Re: Speed improvements
Previously Michal Kosek wrote:
> I have the feeling that dpkg hasn't been designed to hold as many
> packages as there are in Debian today -- it keeps everything in large,
> non-indexed text files.
That's quite an understatement :)
> In this case a complete rewrite probably would be the best solution.
> But, as I found in Debian archives, there were people who wanted make
> dpkgv2 since 1999, and I there have been no results :) So I decided to
> find solutions to things that are the most annoying for me:
I've come to realize that we can accomplish all the goals from dpkg2 by
making incremental changes to the existing codebase, which is imho a
better approach.
> - There should be no such thing as /var/lib/dpkg/available -- I think
> that dpkg shouldn't know anything about not installed packages.
Right.
> - Parsing of /var/lib/dpkg/status also takes a lot of time, so there
> should be some better way of storing that information.
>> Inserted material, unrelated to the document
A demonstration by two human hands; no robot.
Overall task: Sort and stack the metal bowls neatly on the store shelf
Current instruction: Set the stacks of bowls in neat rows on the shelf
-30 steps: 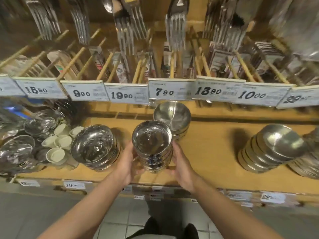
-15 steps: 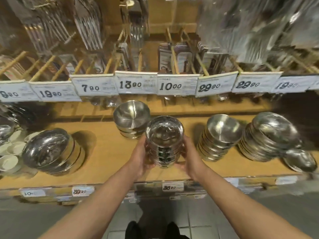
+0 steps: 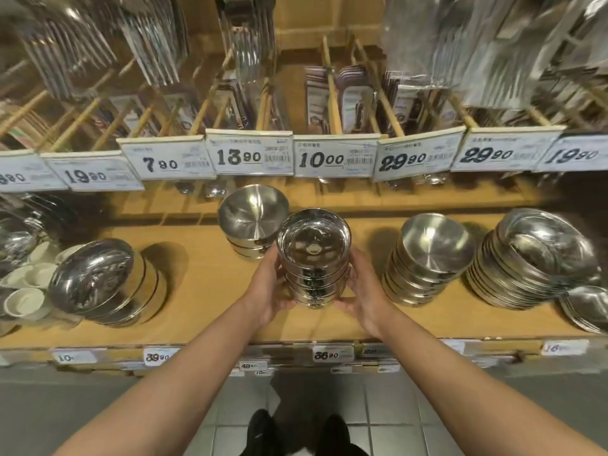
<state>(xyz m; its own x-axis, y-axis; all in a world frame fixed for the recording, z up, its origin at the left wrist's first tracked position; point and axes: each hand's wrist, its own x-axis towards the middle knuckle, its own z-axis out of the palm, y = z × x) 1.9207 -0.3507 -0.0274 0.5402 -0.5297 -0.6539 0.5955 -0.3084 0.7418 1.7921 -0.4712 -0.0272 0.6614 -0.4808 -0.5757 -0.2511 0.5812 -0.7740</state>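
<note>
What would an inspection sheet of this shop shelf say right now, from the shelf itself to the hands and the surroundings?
Surface: wooden shelf, bare wood between the stacks.
Job's things: held stack of shiny bowls, upright; brushed bowl stack right behind it; leaning stack and wider stack to the right; tilted stack to the left.
Clutter: small white cups at the left edge.
Grips: left hand and right hand hold the stack from either side.
Cables: nothing seen.
Surroundings: price tags above, hanging packaged cutlery, tiled floor below.
</note>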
As putting it
> into binary database might be controversial, I thought that splitting
> that file would be the best solution -- every installed package should
> have its own *.status file in /var/lib/dpkg/info directory. This
> makes recreating of original status file (for backward compatibility)
> very simple: just
That is an option, but I think we need to make a different change:
instead of a single status file it should be split up into a file
with information that is needed to resolve dependencies, and a seperate
file that contains 'fluff' such as package descriptions, maintainer
information, etc. That will be http://www.dpkg.org/dep/003/, but it
needs to be fleshed out yet (currently only dep 004 has been specified).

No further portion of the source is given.